Shaanxi Province is the most developed province in northwest China, the area was 205,800 square kilometers with a total of 38,350 thousand populations in 2017 . Geographically, the central, south, and north regions of Shaanxi Province differ significantly. The central part is a plain and the wealthiest area in Shaanxi Province, the south part is the Qinling Mountains, the north part is the Loess Plateau. The economy is less developed with a relatively small population density in the south and north part. This study divides Shaanxi Province into three regions based on the condition of geography and economy.
Data Collection Scheme
In order to measure spatial accessibility of health resources, three aspects of data were basically needed: geographical distribution of population, the geographical location of hospitals, and time and distance between residents and hospitals. Therefore, we collected data in three steps.
Firstly, considering the uneven distribution of population, we used the geographical location of the villages and neighborhoods to identify the population distribution. Two strategies were adopted in our study:
i) for villages and neighborhoods with village clinic: we selected the coordinates of the village clinics to represent the population distribution since the village clinics should be in a relatively concentrated area of the village population to cover the population of the village to the greatest extent when they were set.

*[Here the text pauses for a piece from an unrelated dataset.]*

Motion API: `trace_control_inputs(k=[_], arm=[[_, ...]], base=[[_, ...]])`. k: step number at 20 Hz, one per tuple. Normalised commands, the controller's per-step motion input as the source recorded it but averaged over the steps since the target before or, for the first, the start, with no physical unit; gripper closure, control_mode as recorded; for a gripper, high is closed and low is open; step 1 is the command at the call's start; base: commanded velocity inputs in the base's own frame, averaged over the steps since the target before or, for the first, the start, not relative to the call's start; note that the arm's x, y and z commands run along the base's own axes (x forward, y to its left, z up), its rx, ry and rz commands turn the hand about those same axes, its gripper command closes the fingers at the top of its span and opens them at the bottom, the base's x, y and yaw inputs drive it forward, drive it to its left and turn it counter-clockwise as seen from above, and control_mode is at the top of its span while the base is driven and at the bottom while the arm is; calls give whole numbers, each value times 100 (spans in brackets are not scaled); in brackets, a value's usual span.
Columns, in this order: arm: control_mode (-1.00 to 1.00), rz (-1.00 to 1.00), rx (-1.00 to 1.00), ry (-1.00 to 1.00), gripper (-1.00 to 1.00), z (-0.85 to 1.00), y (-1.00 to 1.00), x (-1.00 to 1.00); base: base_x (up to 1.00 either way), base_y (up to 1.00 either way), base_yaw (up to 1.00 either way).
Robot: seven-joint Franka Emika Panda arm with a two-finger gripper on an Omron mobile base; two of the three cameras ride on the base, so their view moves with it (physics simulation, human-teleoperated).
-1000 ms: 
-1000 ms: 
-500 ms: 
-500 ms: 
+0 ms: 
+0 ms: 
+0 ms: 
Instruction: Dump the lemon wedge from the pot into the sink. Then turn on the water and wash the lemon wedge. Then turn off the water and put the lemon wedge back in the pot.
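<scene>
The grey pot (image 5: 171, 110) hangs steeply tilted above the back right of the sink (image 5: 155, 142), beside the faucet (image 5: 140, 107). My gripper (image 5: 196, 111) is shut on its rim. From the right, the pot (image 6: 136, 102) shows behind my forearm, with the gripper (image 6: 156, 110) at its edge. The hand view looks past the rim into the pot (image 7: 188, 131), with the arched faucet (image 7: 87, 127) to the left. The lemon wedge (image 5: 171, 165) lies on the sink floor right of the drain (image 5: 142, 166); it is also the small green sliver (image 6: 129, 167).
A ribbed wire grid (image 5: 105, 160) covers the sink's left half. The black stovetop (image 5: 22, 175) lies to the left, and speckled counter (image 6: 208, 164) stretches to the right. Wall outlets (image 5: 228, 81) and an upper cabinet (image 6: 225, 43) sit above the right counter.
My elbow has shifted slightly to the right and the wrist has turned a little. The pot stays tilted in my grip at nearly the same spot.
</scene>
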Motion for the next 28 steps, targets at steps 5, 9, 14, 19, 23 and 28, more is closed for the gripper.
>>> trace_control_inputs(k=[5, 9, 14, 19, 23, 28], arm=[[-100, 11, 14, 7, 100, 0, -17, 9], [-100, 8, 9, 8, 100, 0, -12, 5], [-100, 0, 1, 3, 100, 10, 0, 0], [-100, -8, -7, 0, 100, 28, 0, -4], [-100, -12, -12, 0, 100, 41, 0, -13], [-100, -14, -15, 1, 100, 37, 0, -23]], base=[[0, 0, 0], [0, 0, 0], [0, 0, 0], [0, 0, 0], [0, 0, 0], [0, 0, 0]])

ii) for the villages and neighborhoods whose village clinic cannot be acquired or have multiple village clinics, we selected the default coordinates provided by web map navigation service This coordinate usually defaults to the location of the villages and neighborhoods’ office that is usually located in a populated area.
Secondly, we collected the name of county hospitals from the Health Commission of Shaanxi Province, and then we directly used the name of hospitals to get the geographical location from the web map.
Thirdly, the time and distance between each village and neighborhood to the county hospitals were collected from the results of navigation of the web map navigation service. Chose the fastest but not the highway route (because China's highway import and export are usually set around the county) to get the time and distance from villages and neighborhoods to the local county hospital by using the real-time navigation data of AutoNavi map under the driving mode. The reason why only the local county hospitals were selected is that the Chinese new rural cooperative medical insurance implemented in rural areas is at the county level. In this study, we assumed that due to the medical insurance reimbursement strategy, residents were less likely to visit a doctor in another county-level hospital outside the county .
Data Collection Method
Firstly, we obtained the names of village clinics and county hospitals in overall Shaanxi Province from the Shaanxi Provincial Health Statistics Annual Report in 2017 that was provided by the Health Commission of Shaanxi Province. In addition, we also obtained the name of village and neighborhood committees in overall Shaanxi Province from the website of the National Bureau of Statistics .
Secondly, we used the geocoding interface of AutoNavi map to collect the coordinates of villages and neighborhoods and county hospitals. The requests for the API of geocoding of AutoNavi map were conducted by using a web crawler in the Python 3.6 program . The URL of this geocoding interface can be found here. AutoNavi map knows as Gaode in Chinese is founded in 2011 and is one of the largest web mapping, navigation, and location-based services providers in China. It offers map services at Amap.com and a mobile app.
Thirdly, navigation data, including driving time and distance, were collected by using the path planning interface by setting the coordinates of the villages and neighborhoods as the starting point and the coordinates of a county hospital in the district as the endpoint. The URL of path planning interface can be found here. Considering the influence of traffic conditions at different times, this study was performed four times randomly: the morning (10:00 to 11:00) and afternoon (14:00 to 15:00) on November 23, 2018 (Friday) and November 27, 2018 (Tuesday). During the time period, 4 times crawling requests by Python were made to the AutoNavi map, and took the average value of 4 times. Finally, data on 10,350 villages and neighborhoods (total 13,074 villages and neighborhoods) from 73 counties of Shaanxi Province were obtained in our study (Fig. 1).
The travel impedance to a nearest provider (TINP) was used to evaluate the spatial accessibility in this study. TINP measured the spatial accessibility by using indicators such as the distance, time, or cost from the place of residence to the nearest medical institution, it was expressed in terms of straight Euclidean distance (straight line) . Distance and time are indicators that directly reflect spatial accessibility, the closer the distance is, the shorter the time and the higher the accessibility. Although TINP ignores the supply of health resources, this method is applicable to the situations that the choice of seeking healthcare service is relatively simple in rural areas. In addition, we used more precise traffic distance downloads from a web map instead of Euclidean distance in this study.
We calculated Getis-Ord Gi* statistics for the spatial association of each county to explore the disparity of spatial accessibility [27, 28]. The Gi* statistic returned for each county is a z-score . A high positive z-score and small p-value for a county represent a spatial clustering of high values (hot spot). A low negative z-score and small p-value represent a spatial clustering of low values (cold spot). The higher or lower the z-score, the more intense the clustering. A z-score close to zero means no significant spatial clustering. Getis-Ord Gi* statistics were calculated by ‘spdep’ package of R language . The spatial relationships of counties were defined as Queen's Case. The distance and time of counties were the averages of distance and time of villages and neighborhoods.